Over the past four years, the Departments of Defense (DoD) and Veterans Affairs
(VA) worked together to improve the disability evaluation system and delivery of benefits process for wounded, ill and injured Service members and Veterans. In September 2011, the Departments completed the expansion of the Integrated Disability Evaluation System
(IDES)—a more simple and seamless process—assisting wounded warriors at 139 Military Treatment Facilities (MTFs) worldwide.
The IDES reduces the total process time from a Service member being referred for a potentially unfitting medical condition to receiving a VA benefits package. It eliminates duplicate disability examinations and ratings and places VA counselors in MTFs to ensure a smooth transition to Veteran status with minimum gap in benefits. Wounded warriors and their families requested these improvements, and DoD and VA listened and continue to deliver.
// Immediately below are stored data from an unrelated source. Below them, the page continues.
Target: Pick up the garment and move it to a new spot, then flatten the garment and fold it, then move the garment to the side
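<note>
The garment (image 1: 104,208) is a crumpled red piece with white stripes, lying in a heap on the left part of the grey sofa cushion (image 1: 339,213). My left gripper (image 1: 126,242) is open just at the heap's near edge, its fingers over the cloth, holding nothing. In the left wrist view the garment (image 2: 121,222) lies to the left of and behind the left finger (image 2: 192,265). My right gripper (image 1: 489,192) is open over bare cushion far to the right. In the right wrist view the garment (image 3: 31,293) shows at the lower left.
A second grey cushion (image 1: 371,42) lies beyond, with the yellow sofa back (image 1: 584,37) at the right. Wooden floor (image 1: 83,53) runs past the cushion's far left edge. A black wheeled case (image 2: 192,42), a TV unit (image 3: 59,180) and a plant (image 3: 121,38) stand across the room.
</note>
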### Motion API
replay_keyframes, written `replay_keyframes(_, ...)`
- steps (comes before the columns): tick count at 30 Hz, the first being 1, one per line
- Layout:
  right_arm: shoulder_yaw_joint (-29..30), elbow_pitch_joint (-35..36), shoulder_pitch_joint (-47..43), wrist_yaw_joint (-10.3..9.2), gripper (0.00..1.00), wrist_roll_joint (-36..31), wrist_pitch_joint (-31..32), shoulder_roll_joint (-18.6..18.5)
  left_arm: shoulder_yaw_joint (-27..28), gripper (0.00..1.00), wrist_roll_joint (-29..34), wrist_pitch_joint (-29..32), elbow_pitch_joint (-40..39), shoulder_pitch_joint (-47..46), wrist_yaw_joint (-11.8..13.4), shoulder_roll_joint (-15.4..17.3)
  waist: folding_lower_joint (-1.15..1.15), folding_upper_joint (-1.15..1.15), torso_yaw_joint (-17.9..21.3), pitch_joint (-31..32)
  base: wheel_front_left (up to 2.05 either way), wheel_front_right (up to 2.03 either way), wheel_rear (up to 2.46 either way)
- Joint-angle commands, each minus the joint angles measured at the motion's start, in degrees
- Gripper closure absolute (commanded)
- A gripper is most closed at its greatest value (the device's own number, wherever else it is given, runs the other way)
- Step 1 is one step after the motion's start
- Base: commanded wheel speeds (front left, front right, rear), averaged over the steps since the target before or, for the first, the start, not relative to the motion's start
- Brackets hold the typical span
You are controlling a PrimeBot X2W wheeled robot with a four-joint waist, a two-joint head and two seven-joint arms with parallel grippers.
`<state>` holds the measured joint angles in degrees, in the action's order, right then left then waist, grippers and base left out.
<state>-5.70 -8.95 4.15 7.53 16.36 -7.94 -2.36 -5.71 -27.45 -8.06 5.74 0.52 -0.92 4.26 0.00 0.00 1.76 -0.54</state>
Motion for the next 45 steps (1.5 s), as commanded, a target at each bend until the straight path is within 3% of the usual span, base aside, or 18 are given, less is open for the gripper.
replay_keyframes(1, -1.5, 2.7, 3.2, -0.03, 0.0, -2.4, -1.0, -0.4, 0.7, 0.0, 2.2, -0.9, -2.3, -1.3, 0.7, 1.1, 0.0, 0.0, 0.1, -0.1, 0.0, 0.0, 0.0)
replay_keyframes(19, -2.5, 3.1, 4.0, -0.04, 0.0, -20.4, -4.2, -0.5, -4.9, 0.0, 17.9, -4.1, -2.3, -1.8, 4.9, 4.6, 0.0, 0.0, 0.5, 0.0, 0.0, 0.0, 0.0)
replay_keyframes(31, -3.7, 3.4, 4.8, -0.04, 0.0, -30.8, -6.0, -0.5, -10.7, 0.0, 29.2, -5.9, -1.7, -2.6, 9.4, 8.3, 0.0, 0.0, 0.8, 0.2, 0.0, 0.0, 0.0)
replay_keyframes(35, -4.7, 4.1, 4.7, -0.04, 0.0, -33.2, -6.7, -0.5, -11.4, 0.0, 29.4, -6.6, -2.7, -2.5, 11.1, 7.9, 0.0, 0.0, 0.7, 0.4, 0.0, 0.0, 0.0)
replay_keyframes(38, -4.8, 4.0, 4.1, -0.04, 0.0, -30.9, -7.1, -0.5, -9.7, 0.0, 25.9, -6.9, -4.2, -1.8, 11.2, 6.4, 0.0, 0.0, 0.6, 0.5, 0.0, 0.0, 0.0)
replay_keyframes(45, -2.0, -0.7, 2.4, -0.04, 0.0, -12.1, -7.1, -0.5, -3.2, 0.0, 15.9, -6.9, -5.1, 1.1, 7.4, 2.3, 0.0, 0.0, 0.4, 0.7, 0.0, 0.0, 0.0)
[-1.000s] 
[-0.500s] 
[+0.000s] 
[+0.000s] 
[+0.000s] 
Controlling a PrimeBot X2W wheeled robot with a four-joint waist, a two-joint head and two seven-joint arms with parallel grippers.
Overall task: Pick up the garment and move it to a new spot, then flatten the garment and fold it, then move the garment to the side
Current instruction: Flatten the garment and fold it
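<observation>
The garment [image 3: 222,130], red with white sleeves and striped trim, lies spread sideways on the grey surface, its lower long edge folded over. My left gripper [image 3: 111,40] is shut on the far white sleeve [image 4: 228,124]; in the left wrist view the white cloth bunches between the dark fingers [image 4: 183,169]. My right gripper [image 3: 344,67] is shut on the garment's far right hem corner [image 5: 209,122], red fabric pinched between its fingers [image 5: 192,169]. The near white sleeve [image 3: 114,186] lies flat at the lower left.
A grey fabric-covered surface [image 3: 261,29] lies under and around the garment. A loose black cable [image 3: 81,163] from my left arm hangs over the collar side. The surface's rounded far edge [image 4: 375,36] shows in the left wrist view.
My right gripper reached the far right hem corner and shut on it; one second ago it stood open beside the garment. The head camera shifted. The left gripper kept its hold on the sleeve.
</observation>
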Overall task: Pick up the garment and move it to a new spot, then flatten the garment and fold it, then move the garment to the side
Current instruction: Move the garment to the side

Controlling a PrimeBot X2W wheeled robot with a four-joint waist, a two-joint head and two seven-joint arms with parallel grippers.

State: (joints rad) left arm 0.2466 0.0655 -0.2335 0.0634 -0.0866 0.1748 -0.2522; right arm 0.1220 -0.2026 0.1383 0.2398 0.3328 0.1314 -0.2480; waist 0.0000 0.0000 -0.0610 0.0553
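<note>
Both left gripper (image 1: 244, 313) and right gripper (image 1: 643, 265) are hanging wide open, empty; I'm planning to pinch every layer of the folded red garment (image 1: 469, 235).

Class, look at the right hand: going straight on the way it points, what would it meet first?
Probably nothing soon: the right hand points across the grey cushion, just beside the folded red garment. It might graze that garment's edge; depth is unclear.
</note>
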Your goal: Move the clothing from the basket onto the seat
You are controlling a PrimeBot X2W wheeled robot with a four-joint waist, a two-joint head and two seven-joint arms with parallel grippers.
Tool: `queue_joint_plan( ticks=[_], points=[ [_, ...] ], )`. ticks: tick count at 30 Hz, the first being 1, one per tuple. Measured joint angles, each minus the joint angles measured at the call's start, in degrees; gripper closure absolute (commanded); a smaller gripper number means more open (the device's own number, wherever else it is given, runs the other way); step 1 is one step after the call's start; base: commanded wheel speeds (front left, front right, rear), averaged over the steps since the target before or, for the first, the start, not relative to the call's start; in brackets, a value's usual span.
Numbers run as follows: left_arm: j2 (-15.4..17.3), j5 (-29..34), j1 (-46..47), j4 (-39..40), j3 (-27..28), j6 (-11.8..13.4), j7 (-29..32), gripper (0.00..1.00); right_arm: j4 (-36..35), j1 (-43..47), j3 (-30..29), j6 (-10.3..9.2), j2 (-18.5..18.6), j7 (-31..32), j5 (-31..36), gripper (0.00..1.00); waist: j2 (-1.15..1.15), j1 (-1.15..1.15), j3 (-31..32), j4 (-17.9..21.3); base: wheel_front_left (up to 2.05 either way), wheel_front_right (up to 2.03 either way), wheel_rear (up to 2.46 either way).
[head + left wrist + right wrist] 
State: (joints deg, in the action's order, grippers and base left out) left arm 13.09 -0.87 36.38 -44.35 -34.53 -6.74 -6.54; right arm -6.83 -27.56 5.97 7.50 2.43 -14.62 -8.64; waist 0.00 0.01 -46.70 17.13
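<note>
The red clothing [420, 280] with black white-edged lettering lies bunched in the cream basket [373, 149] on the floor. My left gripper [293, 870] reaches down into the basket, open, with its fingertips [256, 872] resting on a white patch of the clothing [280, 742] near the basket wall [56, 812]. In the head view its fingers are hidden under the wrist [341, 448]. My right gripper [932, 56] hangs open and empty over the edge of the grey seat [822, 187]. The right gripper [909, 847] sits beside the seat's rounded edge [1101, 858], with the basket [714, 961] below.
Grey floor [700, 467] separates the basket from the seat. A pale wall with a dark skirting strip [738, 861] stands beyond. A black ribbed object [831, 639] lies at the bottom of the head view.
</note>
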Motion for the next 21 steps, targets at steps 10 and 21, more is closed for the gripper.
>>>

DoD uses the IDES to determine a Service member's fitness for duty. If the Service member is found medically unfit for duty, the IDES gives them a proposed VA disability rating before they leave the service. The proposed rating informs the Service member of the approximate amount of compensation and benefits they will receive from the VA. Through the IDES process, VA Military Service Coordinators (MCSs) help Service members file their VA benefits claim before they leave the service so they can get their benefits as soon as possible after they separate from service. DoD Physical Evaluation Board Liaison Officers
(PEBLOs) guide Service members through the entire IDES process to ensure they are counseled on their options and the decisions they need to make.
From the first Disability Evaluation System “pilot program,” started in November 2007 at three National Capital Region MTFs, the pilot was expanded to 27 regional U.S. locations by 2009. The successes measured at these locations led to expansion worldwide in four stages from fall 2010 to fall 2011 at every remaining major MTF. The IDES now provides coordinated case management—from physician referral to receipt of benefits—for wounded, ill and injured Service members and their families at MTFs across the globe. Service members and their families complete the IDES more quickly than the two previously separate systems, with their VA claims in place, as they transition to Veteran status. The IDES decreases gaps between benefits coverage and provides more comprehensive process management.
While this is great news, we aren’t stopping there. DoD and VA are listening to Service members and continue to make improvements so that Service members and their families experience the best possible disability evaluation system and delivery of benefits process.